# Task description:
Starting with the line that contains "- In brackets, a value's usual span" and stopping after the line that contains "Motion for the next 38", copy the entries below exactly. Include nothing else.

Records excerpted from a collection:
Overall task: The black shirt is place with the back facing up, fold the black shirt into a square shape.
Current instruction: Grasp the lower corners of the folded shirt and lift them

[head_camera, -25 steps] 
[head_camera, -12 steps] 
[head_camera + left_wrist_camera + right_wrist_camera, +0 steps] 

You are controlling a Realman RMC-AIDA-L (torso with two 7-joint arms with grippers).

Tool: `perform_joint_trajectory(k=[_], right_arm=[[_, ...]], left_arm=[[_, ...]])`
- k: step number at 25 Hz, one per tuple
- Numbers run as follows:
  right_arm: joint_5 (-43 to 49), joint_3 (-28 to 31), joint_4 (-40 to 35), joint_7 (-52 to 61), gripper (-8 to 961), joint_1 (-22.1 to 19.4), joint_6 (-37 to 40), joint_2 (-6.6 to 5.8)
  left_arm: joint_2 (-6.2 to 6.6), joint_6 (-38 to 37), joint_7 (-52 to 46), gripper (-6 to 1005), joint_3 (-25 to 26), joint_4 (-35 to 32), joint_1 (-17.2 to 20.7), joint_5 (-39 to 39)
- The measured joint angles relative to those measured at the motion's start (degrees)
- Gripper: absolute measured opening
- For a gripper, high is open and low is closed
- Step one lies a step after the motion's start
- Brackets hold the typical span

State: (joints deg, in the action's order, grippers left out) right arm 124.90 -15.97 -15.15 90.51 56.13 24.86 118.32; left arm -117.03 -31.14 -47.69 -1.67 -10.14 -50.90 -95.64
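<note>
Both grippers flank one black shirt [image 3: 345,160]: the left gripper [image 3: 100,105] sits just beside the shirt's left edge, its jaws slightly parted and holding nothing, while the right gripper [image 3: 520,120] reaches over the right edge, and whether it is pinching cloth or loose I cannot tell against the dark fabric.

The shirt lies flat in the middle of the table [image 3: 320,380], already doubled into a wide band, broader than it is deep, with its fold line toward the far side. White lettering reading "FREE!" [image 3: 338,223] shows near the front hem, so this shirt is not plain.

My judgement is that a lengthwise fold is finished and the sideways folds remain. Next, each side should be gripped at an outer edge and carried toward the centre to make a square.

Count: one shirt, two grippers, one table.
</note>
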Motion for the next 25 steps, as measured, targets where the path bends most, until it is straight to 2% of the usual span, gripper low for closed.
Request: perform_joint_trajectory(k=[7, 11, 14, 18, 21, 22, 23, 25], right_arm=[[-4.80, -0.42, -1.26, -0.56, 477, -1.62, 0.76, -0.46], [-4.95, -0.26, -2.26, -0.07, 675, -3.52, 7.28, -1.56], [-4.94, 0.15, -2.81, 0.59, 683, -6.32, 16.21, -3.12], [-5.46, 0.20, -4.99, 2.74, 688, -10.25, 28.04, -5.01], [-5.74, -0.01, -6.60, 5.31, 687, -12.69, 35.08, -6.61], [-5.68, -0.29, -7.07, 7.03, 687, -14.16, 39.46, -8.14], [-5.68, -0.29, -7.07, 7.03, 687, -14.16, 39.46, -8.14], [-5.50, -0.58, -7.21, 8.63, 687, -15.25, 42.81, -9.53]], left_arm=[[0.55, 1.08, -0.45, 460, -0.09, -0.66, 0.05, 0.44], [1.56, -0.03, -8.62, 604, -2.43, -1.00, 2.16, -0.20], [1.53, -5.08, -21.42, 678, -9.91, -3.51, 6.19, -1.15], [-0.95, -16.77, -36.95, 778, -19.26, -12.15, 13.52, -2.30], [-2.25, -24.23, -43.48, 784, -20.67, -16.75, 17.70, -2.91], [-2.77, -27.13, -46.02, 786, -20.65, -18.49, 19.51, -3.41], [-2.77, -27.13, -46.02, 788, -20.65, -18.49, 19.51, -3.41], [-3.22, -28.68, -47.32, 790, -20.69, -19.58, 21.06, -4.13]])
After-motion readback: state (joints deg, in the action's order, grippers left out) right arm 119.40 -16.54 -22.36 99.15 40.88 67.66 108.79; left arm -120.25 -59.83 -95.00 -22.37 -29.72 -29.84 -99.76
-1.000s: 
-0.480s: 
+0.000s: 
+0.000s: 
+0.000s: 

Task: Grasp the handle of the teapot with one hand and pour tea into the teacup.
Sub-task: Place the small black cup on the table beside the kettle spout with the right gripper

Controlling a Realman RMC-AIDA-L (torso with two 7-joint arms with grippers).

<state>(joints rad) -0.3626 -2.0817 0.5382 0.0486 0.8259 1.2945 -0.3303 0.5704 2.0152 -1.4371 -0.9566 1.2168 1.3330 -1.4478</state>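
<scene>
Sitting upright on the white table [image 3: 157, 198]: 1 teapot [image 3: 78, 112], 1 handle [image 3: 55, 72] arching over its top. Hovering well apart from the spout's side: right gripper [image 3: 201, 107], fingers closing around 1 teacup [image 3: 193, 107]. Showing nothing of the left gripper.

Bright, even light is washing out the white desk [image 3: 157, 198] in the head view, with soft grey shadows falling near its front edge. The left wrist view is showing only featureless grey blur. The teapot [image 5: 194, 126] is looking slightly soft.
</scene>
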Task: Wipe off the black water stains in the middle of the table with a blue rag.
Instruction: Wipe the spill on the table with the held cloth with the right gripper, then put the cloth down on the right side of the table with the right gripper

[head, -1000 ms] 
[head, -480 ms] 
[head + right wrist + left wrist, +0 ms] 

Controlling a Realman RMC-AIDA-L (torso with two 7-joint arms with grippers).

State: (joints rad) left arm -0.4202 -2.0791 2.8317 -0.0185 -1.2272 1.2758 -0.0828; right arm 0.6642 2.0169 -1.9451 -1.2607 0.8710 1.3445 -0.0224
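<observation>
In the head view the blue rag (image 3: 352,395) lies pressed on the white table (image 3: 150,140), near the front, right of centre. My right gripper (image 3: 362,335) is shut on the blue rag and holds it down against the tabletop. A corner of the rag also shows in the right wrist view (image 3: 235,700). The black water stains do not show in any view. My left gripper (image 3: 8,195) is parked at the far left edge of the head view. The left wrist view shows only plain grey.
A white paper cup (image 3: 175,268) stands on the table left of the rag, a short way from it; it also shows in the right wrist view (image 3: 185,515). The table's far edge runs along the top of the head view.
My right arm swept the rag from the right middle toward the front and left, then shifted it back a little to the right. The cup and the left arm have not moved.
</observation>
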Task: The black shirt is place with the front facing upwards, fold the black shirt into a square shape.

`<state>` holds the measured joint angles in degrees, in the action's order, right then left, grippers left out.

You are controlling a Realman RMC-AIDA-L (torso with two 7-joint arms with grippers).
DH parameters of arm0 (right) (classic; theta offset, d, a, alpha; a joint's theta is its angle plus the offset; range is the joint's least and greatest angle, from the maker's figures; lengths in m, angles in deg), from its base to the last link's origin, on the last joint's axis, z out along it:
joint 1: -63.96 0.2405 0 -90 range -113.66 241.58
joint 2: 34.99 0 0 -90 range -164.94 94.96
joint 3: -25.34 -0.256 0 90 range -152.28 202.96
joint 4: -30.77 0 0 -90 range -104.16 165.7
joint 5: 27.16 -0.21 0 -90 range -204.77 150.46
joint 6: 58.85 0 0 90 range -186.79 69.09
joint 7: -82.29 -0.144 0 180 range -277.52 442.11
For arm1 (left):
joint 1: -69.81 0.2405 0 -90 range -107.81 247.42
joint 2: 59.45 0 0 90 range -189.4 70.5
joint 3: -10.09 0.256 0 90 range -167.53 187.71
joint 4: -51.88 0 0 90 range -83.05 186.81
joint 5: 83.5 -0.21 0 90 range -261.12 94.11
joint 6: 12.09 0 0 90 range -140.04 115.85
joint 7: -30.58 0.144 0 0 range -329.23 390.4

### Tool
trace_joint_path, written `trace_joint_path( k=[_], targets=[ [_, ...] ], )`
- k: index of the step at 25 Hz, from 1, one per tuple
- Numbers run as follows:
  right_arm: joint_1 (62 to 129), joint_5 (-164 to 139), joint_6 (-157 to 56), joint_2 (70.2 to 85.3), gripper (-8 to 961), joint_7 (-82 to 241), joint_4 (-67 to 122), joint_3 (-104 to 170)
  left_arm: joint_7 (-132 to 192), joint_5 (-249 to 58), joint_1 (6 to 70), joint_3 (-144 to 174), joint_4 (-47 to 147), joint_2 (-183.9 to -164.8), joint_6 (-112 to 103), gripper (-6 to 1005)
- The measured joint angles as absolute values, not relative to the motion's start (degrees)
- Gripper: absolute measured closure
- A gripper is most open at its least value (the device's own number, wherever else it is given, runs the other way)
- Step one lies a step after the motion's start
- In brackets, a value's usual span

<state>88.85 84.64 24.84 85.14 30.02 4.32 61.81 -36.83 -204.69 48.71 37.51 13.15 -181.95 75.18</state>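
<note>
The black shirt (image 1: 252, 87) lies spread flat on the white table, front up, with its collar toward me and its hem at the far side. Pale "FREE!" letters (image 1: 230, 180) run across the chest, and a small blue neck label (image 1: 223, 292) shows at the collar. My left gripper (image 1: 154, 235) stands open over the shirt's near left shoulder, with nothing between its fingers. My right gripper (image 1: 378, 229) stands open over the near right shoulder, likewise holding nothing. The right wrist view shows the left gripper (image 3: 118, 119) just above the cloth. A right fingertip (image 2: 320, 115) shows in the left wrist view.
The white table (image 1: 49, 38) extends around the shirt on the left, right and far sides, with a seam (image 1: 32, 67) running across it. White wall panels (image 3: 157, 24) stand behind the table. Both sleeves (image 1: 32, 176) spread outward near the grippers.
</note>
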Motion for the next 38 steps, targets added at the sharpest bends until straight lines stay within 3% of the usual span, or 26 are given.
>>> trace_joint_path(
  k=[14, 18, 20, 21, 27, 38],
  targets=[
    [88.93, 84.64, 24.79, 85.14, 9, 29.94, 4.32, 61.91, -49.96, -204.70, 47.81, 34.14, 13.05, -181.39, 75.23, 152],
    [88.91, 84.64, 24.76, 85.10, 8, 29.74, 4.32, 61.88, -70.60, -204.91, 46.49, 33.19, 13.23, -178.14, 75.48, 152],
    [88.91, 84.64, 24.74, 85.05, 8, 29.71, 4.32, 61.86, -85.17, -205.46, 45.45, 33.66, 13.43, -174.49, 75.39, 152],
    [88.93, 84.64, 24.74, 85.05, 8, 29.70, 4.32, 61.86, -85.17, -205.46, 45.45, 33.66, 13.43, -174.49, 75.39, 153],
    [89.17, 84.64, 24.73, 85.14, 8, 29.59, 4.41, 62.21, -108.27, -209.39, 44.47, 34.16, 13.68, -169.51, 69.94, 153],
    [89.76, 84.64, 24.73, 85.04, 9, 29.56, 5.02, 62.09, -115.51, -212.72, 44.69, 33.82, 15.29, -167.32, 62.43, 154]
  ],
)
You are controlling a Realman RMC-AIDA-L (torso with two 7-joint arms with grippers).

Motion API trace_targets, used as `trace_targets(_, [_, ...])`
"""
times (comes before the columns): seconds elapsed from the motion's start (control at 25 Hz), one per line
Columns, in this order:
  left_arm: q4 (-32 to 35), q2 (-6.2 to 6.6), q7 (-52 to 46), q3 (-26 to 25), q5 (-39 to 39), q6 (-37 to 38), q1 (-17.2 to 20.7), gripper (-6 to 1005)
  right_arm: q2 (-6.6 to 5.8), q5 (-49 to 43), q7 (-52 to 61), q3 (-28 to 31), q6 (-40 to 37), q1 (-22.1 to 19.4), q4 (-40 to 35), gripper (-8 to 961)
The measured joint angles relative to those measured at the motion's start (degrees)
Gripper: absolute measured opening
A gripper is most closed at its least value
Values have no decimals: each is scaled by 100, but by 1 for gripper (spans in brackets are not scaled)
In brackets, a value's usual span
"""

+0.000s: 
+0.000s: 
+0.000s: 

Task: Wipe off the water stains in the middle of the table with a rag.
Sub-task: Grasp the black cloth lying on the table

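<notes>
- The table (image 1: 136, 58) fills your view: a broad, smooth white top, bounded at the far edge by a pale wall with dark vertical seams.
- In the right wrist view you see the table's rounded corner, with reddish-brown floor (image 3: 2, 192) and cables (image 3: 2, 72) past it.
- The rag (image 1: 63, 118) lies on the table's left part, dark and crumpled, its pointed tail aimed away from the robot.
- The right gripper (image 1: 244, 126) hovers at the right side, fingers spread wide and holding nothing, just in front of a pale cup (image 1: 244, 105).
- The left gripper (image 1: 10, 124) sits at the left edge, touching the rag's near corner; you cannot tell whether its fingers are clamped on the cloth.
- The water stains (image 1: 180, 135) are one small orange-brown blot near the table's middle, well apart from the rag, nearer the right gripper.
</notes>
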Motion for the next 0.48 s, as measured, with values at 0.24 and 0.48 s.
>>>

# Written response:
- In brackets, a value's usual span

<state>88.85 84.64 24.84 85.14 30.02 4.32 61.81 -36.83 -204.69 48.71 37.51 13.15 -181.95 75.18</state>
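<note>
The black shirt (image 1: 252, 87) lies spread flat on the white table, front up, with its collar toward me and its hem at the far side. Pale "FREE!" letters (image 1: 230, 180) run across the chest, and a small blue neck label (image 1: 223, 292) shows at the collar. My left gripper (image 1: 154, 235) stands open over the shirt's near left shoulder, with nothing between its fingers. My right gripper (image 1: 378, 229) stands open over the near right shoulder, likewise holding nothing. The right wrist view shows the left gripper (image 3: 118, 119) just above the cloth. A right fingertip (image 2: 320, 115) shows in the left wrist view.
The white table (image 1: 49, 38) extends around the shirt on the left, right and far sides, with a seam (image 1: 32, 67) running across it. White wall panels (image 3: 157, 24) stand behind the table. Both sleeves (image 1: 32, 176) spread outward near the grippers.
</note>
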Motion for the next 38 steps, targets added at the sharpest bends until straight lines stay within 3% of the usual span, or 26 are given.

Work on this exercise is now finished.